Exercise prompt: Without the pictures, reproduce the entries below exactly.

Dataset excerpts:
════

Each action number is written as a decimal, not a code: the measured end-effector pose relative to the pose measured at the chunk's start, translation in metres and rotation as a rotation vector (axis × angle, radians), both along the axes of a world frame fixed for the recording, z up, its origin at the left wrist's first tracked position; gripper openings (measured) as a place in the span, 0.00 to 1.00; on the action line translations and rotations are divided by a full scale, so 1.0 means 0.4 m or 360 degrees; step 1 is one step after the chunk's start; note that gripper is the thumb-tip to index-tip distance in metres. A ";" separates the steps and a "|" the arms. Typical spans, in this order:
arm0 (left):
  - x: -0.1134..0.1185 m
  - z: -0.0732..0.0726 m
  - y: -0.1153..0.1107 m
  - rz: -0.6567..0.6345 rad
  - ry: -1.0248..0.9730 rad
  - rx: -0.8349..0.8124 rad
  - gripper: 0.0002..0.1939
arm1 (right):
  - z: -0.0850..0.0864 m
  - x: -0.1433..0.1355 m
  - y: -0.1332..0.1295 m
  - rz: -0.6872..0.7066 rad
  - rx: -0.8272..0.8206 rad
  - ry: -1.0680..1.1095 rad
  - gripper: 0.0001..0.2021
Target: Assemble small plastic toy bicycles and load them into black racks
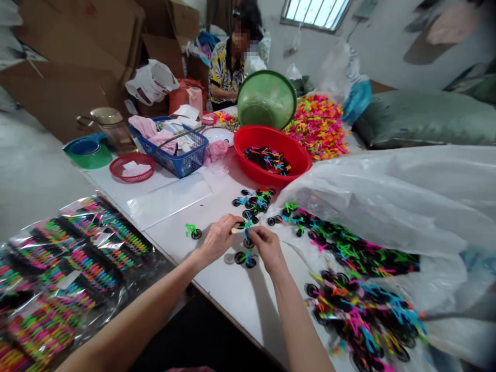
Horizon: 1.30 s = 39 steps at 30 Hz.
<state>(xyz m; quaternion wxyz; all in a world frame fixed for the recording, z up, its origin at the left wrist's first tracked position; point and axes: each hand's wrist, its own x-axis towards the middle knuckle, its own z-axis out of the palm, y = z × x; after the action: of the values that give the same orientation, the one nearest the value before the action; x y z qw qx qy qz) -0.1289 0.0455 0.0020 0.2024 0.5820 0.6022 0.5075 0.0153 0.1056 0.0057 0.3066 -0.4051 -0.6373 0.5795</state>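
My left hand (220, 237) and my right hand (267, 249) meet over the white table. Between their pinched fingertips is a small blue plastic toy bicycle (247, 239) with black wheels. My left fingertips close at its upper left side, and my right thumb and forefinger close at its right. Fingers partly cover it. Just below lies another blue toy bicycle (250, 260) with black wheels. A green toy bicycle (194, 231) lies left of my left hand. Beyond my fingers, several loose toy bicycles (256, 200) sit in a cluster.
A red basin (240, 142) with small parts stands ahead, a green basin (267, 101) tilted behind it. Blue basket (186, 163) sits left. Toy bicycles (368, 320) pile at right beside plastic sheeting (387, 181). Bagged toys (77, 258) lie lower left. A person (227, 72) sits opposite.
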 end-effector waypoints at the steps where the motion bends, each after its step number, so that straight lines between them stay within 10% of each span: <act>1: 0.005 -0.005 0.004 -0.0007 0.0012 0.0013 0.12 | 0.003 0.012 0.003 -0.0070 0.0025 -0.0023 0.13; 8: 0.026 0.004 -0.026 -0.0076 -0.0839 -0.0561 0.18 | 0.021 0.061 -0.002 -0.0432 0.0012 0.0236 0.11; 14: 0.045 -0.002 -0.078 -0.0071 -0.0698 -0.0700 0.26 | 0.006 0.037 -0.025 -0.0467 -0.0071 0.0235 0.11; 20: 0.050 0.006 -0.093 -0.0248 -0.0737 -0.0675 0.21 | 0.059 0.085 -0.091 -0.0287 0.0098 0.0010 0.09; 39: 0.103 0.013 -0.134 -0.0718 -0.1493 -0.0886 0.15 | 0.026 0.165 -0.171 -0.0004 -0.0533 0.0358 0.12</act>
<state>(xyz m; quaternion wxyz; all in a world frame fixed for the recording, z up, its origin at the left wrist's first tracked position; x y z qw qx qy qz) -0.0877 -0.0079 0.0074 0.6953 0.3340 0.4202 0.4779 0.0814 0.0371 0.0160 0.3049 -0.3839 -0.4932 0.7186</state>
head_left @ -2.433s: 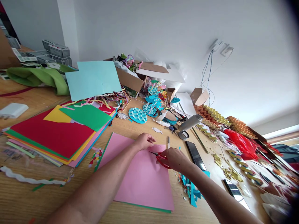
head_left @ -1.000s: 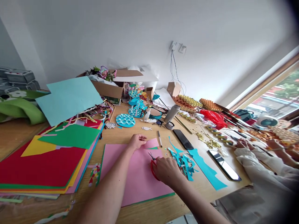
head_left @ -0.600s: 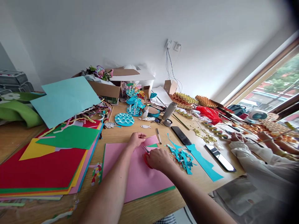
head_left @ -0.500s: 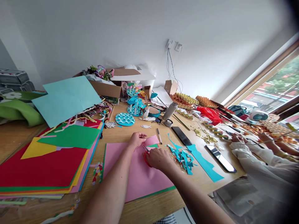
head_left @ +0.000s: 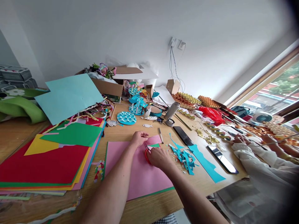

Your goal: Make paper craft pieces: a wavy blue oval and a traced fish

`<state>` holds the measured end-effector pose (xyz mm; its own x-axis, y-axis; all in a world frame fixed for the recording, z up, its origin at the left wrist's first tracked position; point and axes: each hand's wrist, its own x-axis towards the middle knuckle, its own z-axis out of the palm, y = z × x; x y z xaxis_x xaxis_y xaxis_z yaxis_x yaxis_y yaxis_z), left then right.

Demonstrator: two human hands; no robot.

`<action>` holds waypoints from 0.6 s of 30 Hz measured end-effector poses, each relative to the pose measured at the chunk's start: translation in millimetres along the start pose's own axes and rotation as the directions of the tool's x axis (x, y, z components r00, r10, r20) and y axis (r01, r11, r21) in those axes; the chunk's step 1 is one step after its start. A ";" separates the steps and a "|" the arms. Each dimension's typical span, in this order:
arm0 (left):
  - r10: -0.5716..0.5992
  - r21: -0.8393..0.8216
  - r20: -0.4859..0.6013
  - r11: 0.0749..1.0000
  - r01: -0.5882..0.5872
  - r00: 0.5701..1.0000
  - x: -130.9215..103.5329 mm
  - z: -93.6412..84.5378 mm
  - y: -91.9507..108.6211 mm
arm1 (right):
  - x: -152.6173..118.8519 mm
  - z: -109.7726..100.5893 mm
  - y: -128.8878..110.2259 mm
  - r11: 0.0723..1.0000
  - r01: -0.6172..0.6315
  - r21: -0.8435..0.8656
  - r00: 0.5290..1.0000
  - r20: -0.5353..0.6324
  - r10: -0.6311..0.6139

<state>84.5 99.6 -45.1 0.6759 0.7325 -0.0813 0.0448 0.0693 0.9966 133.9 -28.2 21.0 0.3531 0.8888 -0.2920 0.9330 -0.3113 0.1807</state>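
A large pink sheet (head_left: 140, 177) lies over a green one on the table in front of me. My right hand (head_left: 158, 157) grips red-handled scissors (head_left: 147, 156), whose blades point up and left at the pink sheet. Just beyond the blades, my left hand (head_left: 139, 138) pinches the sheet's upper edge. Right of its fingers a pink flap (head_left: 154, 140) stands out over the green sheet. A pen (head_left: 160, 135) lies beside the flap, and a white fish cutout (head_left: 148, 126) is behind my left hand.
Coloured paper (head_left: 42, 161) is stacked at left. Blue scraps (head_left: 185, 158), a black phone (head_left: 183, 135), a lit phone (head_left: 222, 159), a grey bottle (head_left: 172, 110) and tape (head_left: 170, 122) stand or lie at right. Another person's hands and white sleeves (head_left: 254, 158) are at far right.
The whole view has shifted slightly, so things appear a little farther right. My hands keep nearly the same place at the pink sheet, with the scissors still in the right one.
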 end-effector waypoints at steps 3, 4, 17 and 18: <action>-0.001 0.006 -0.006 1.000 0.001 1.000 0.5 0.4 -0.5 | 1.6 0.7 0.8 1.000 -0.001 0.022 1.000 0.006 0.001; 0.000 0.007 -0.007 1.000 0.001 1.000 0.5 0.6 -0.7 | 2.0 1.0 1.2 1.000 -0.003 0.030 1.000 0.007 0.002; 0.009 0.059 -0.023 0.998 -0.008 1.000 -0.1 0.8 -0.5 | 4.6 8.6 6.0 0.978 -0.047 0.201 0.999 -0.013 0.051; 0.008 0.063 -0.025 0.998 -0.006 1.000 0.0 1.0 -0.7 | 4.7 9.0 6.1 0.976 -0.053 0.210 0.998 -0.014 0.057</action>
<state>85.2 98.9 -45.8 0.6579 0.7495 -0.0738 0.0871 0.0216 0.9960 141.9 -29.0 12.3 0.4048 0.8743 -0.2677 0.9068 -0.4214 -0.0051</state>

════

Result:
Each action number is written as a decimal, not a code: the measured end-effector pose relative to the pose measured at the chunk's start, translation in metres and rotation as a rotation vector (axis × angle, radians), both along the axes of a world frame fixed for the recording, z up, its origin at the left wrist's first tracked position; gripper openings (measured) as a place in the span, 0.00 to 1.00; on the action line translations and rotations are divided by a full scale, so 1.0 means 0.4 m or 360 degrees; step 1 is one step after the chunk's start; note that gripper is the thumb-tip to index-tip distance in metres. A ";" separates the steps and a "|" the arms. Typical spans, in this order:
arm0 (left):
  - x: -0.1134..0.1185 m
  - z: -0.0732..0.0726 m
  - y: -0.1153..0.1107 m
  - rz: -0.6567..0.6345 rad
  - ry: -1.0248..0.9730 rad
  - rx: -0.8349..0.8124 rad
  - gripper: 0.0002..0.1939
arm1 (right):
  - z: -0.0850..0.0864 m
  - x: -0.1433..0.1355 m
  - y: -0.1332..0.1295 m
  - rz: -0.6872..0.7066 rad
  - rx: -0.8272..0.8206 rad
  - ry: -1.0680..1.1095 rad
  - gripper: 0.0001..0.2021
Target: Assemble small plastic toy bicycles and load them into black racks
Horizon: 1.30 s = 39 steps at 30 Hz.
<state>(xyz m; quaternion wxyz; all in a world frame fixed for the recording, z up, its origin at the left wrist's first tracked position; point and axes: each hand's wrist, its own x-axis towards the middle knuckle, its own z-axis out of the palm, y = z × x; after the action: of the values that give the same orientation, the one nearest the value before the action; x y z qw qx qy qz) -0.1289 0.0455 0.0020 0.2024 0.5820 0.6022 0.5075 0.0153 0.1056 0.0057 0.3066 -0.4051 -0.6373 0.5795</state>
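My left hand (220, 237) and my right hand (267, 249) meet over the white table. Between their pinched fingertips is a small blue plastic toy bicycle (247, 239) with black wheels. My left fingertips close at its upper left side, and my right thumb and forefinger close at its right. Fingers partly cover it. Just below lies another blue toy bicycle (250, 260) with black wheels. A green toy bicycle (194, 231) lies left of my left hand. Beyond my fingers, several loose toy bicycles (256, 200) sit in a cluster.
A red basin (240, 142) with small parts stands ahead, a green basin (267, 101) tilted behind it. Blue basket (186, 163) sits left. Toy bicycles (368, 320) pile at right beside plastic sheeting (387, 181). Bagged toys (77, 258) lie lower left. A person (227, 72) sits opposite.
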 end-effector waypoints at the steps where the motion bends, each after its step number, so that straight lines between them stay within 10% of each span: <act>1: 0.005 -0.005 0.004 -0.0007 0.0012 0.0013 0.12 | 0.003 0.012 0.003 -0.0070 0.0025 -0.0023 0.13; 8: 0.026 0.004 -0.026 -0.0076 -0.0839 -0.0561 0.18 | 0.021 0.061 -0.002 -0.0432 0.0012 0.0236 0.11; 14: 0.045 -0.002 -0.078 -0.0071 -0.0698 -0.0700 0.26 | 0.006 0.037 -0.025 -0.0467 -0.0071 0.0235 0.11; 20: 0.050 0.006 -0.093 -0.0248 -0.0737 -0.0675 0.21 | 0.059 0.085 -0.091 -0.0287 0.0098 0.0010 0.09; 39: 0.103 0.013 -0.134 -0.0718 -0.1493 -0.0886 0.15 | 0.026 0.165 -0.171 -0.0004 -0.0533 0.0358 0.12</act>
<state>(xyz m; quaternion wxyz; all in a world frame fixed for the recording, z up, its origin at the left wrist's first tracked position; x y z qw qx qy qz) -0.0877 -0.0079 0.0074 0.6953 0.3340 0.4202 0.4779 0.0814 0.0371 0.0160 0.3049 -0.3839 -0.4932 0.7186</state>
head_left @ -2.433s: 
head_left @ -1.000s: 
head_left @ -0.600s: 
head_left @ -0.500s: 
head_left @ +0.000s: 

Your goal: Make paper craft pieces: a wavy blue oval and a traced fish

`<state>` holds the measured end-effector pose (xyz mm; its own x-axis, y-axis; all in a world frame fixed for the recording, z up, its origin at the left wrist's first tracked position; point and axes: each hand's wrist, its own x-axis towards the middle knuckle, its own z-axis out of the palm, y = z × x; x y z xaxis_x xaxis_y xaxis_z yaxis_x yaxis_y yaxis_z), left then right.

Demonstrator: two human hands; no robot.

`<action>` holds waypoints from 0.6 s of 30 Hz measured end-effector poses, each relative to the pose measured at the chunk's start: translation in millimetres along the start pose's own axes and rotation as the directions of the tool's x axis (x, y, z components r00, r10, r20) and y axis (r01, r11, r21) in those axes; the chunk's step 1 is one step after its start. A ";" separates the steps and a "|" the arms. Each dimension's typical span, in this order:
arm0 (left):
  - r10: -0.5716..0.5992
  - r21: -0.8393..0.8216
  - r20: -0.4859..0.6013
  - r11: 0.0749..1.0000
  - r01: -0.5882..0.5872
  - r00: 0.5701..1.0000
  - x: -130.9215..103.5329 mm
  - z: -93.6412..84.5378 mm
  - y: -91.9507..108.6211 mm
arm1 (right):
  - x: -152.6173..118.8519 mm
  - z: -109.7726..100.5893 mm
  - y: -128.8878..110.2259 mm
  - r11: 0.0723..1.0000
  - r01: -0.6172..0.6315
  - r21: -0.8435..0.8656
  - r00: 0.5290..1.0000
  - r20: -0.5353..0.6324
  - r10: -0.6311..0.6139

<state>84.5 99.6 -45.1 0.6759 0.7325 -0.0813 0.0448 0.0693 0.9966 133.9 -28.2 21.0 0.3531 0.8888 -0.2920 0.9330 -0.3113 0.1807</state>
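A large pink sheet (head_left: 140, 177) lies over a green one on the table in front of me. My right hand (head_left: 158, 157) grips red-handled scissors (head_left: 147, 156), whose blades point up and left at the pink sheet. Just beyond the blades, my left hand (head_left: 139, 138) pinches the sheet's upper edge. Right of its fingers a pink flap (head_left: 154, 140) stands out over the green sheet. A pen (head_left: 160, 135) lies beside the flap, and a white fish cutout (head_left: 148, 126) is behind my left hand.
Coloured paper (head_left: 42, 161) is stacked at left. Blue scraps (head_left: 185, 158), a black phone (head_left: 183, 135), a lit phone (head_left: 222, 159), a grey bottle (head_left: 172, 110) and tape (head_left: 170, 122) stand or lie at right. Another person's hands and white sleeves (head_left: 254, 158) are at far right.
The whole view has shifted slightly, so things appear a little farther right. My hands keep nearly the same place at the pink sheet, with the scissors still in the right one.
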 end-effector waypoints at steps 3, 4, 17 and 18: <action>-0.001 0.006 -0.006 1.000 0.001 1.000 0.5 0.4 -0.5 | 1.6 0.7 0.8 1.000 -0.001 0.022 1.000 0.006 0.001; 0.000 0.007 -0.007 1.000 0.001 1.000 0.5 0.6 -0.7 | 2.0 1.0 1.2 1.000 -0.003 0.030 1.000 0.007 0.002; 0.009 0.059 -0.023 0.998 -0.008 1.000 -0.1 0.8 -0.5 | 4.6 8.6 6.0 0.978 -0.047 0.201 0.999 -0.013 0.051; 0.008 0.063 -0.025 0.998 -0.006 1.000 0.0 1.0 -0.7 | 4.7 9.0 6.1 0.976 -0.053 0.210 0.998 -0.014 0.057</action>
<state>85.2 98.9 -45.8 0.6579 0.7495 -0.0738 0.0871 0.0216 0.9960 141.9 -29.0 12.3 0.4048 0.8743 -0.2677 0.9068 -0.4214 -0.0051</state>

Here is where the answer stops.